The response time of queries for that amount of data is too much. 200 seconds for 1.7 million of records. Here the explain plan:

/* 1 */
{
    "queryPlanner" : {
        "plannerVersion" : 1,
        "namespace" : "dbarc.sps",
        "indexFilterSet" : false,
        "parsedQuery" : {},
        "winningPlan" : {
            "stage" : "COLLSCAN",
            "direction" : "forward"
        },
        "rejectedPlans" : []
    },
    "executionStats" : {
        "executionSuccess" : true,
        "nReturned" : 1727172,
        "executionTimeMillis" : 141746,
        "totalKeysExamined" : 0,
        "totalDocsExamined" : 1727172,
        "executionStages" : {
            "stage" : "COLLSCAN",
            "nReturned" : 1727172,
            "executionTimeMillisEstimate" : 141095,
            "works" : 1727174,
            "advanced" : 1727172,
            "needTime" : 1,
            "needYield" : 0,
            "saveState" : 14246,
            "restoreState" : 14246,
            "isEOF" : 1,
            "invalidates" : 0,
            "direction" : "forward",
            "docsExamined" : 1727172
        }
    },
    "serverInfo" : {
        "host" : "MONGO1",
        "port" : 27017,
        "version" : "4.0.2",
        "gitVersion" : "fc1573ba18aee42f97a3bb13b67af7d837826b47"
    },
    "ok" : 1.0
}

The collections has many indexes, one on a text field which can be large, i’m sure i’m missing something big, basic things.
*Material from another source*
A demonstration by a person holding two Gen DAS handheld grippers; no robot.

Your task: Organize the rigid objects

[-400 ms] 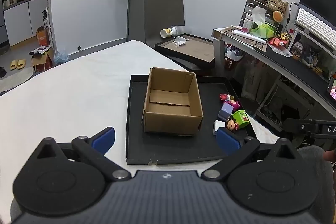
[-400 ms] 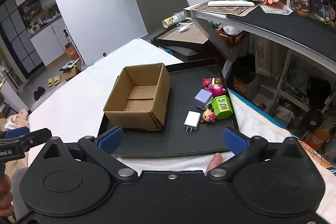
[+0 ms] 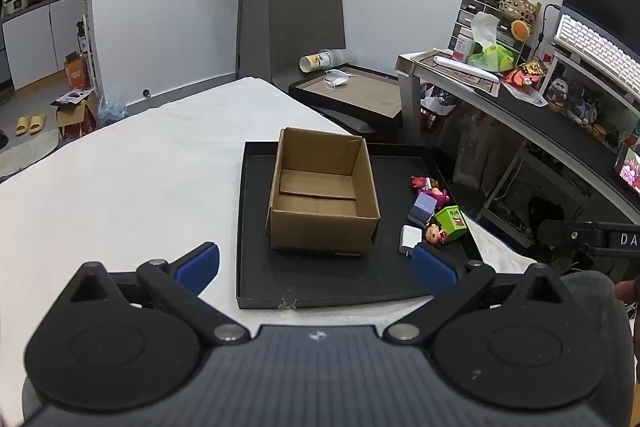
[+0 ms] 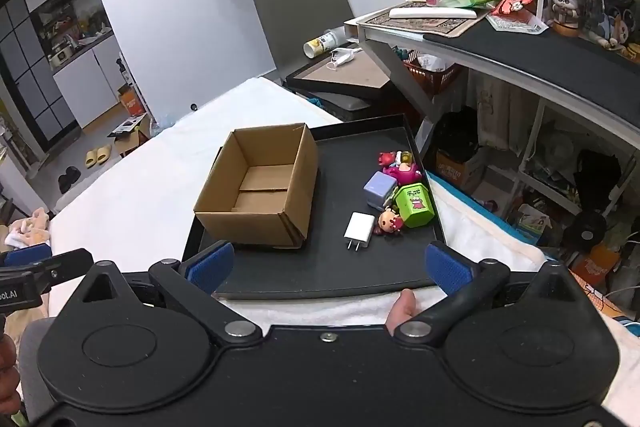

I’m new about NoSQL dbs, i think the problem could be the total indexes size but i have no clue at the moment.

Thank you very much for the eventual help.

tapiocaPENGUIN · November 12, 2020, 2:01pm

Welcome to the forum!

If you notice in your execution plan you are doing a COLLSCAN. With nReturned 1727172 and you are not examining any keys (totalKeysExamined: 0). This means that the query that you are using is not using an index. So I would take a look again at your indexes that you already have and the query that you are using and try to build a better index.

steevej · November 12, 2020, 2:31pm

That’s a very good point from tapiocaPENGUIN. This also means that you are shipping your 1.7 million records over the wire and if you look at dataSize it is a lot of data sent over.

I would take a look at the aggregation framework, https://docs.mongodb.com/manual/aggregation/. See if you could reduce the amount of data sent over by having the computation of the report done on the server rather than doing it on the client with the complete data set.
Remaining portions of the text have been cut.